Posted by: David Webber at Jul 28, 2007 10:58:23 PM

In Spanish we have a saying that "some people think that everything smells bad in a poor´s house". So since Soler is winning he must be in illegal drugs ah? Shame on you, the guys who really want to liquidate professional competition!

Posted by: osias vivaz montero at Jul 29, 2007 4:49:01 AM

This is my first tour de france...and my last. I am not interested in a dirty sport. "Every sport is dirty" is your rebuttal... yes and thats why my TV remains off.

Posted by: Togradh at Jul 29, 2007 11:19:25 AM

How can the fans and riders really trust the lab drug testing when the labs don't even know what percentage of false positives exist in the testing? The riders risk losing their careers merely from guilt by association - Don't the fans and the riders have the same right to expect unquestionable ethics, procedures and transparency from the testing labs? The testing labs need to come under the same tough scrutiny as the riders, otherwise the testing will always be questionable.

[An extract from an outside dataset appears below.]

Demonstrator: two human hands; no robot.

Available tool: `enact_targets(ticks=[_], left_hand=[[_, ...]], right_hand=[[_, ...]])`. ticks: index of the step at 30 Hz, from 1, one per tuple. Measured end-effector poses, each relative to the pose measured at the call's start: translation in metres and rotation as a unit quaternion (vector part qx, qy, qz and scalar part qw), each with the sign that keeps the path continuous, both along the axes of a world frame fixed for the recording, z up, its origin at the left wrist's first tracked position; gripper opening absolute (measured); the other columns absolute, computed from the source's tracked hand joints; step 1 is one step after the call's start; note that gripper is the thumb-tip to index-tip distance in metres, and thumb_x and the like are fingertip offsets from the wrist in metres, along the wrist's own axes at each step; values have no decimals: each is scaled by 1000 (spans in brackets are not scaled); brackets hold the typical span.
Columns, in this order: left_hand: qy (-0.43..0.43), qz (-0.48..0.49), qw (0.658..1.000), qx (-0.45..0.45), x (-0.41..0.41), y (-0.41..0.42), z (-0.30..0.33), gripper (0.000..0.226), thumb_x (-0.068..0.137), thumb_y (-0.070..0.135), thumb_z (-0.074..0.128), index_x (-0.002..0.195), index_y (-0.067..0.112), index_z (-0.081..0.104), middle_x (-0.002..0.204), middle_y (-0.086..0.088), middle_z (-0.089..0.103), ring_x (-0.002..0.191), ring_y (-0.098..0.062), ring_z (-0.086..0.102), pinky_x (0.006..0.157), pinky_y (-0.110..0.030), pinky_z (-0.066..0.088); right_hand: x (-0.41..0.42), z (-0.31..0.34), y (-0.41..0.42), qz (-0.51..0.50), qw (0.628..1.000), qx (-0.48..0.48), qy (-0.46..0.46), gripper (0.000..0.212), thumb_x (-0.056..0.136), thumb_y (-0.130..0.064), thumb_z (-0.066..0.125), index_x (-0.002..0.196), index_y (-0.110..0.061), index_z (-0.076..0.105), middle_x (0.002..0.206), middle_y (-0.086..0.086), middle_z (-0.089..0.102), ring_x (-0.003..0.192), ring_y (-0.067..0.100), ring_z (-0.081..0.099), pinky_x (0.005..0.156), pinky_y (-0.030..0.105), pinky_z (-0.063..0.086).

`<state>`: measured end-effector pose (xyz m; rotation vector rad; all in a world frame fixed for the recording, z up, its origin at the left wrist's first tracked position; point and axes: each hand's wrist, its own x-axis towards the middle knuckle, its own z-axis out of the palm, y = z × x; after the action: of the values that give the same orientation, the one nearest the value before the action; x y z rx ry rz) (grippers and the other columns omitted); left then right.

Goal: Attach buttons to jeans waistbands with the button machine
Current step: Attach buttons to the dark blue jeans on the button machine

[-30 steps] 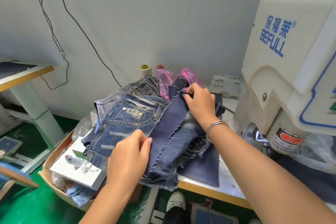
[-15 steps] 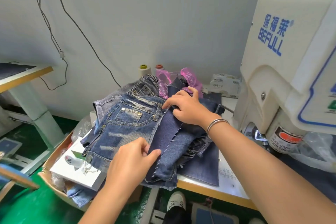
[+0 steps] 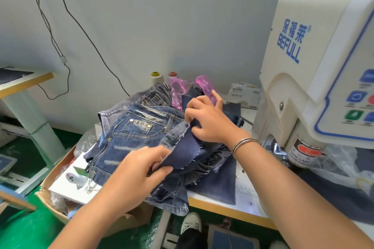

Posted by: Christopher Smith at Jul 29, 2007 3:59:12 PM

I like David Webber's suggestion of a "best supporting actor"-style jersey. I always thought this kind of thing would be a great way to honor the domestiques.

So who would you say was the most valuable domestique this year? Prior to Rasmussen's getting booted several of his teammates - Boogerd, Dekker, Menchov - would've been high on my list, but now my vote goes solidly to Popovych. [I suppose Leipheimer could be considered an u"berdomestique, but since he got a podium place, I say that's reward enough in itself.] Hincapie a close second, but since this tour was dominated by the climbers and keeping close to Rasmussen was The Game, Popo was more valuable to Discovery in that respect.

Posted by: ewmayer at Jul 30, 2007 1:30:37 PM

@fred: Attacking Walsh is most certainly NOT just attacking the messenger. The problem is that Walsh isn't just saying cycling is dirty in general; many other folks are saying that, too. He's picking out several cyclists based on little more than rumor and innuendo and result merchanting. He knows nothing specific about Contador, but because he has the media's ear, he can insinuate anything at all about the Spaniard, from a position of relative impunity (I'm sure our comments here really sting). If Walsh were actually correct, there would be no great cycling performances anymore, because any great cycling performance would ipso facto be a result of blood tampering.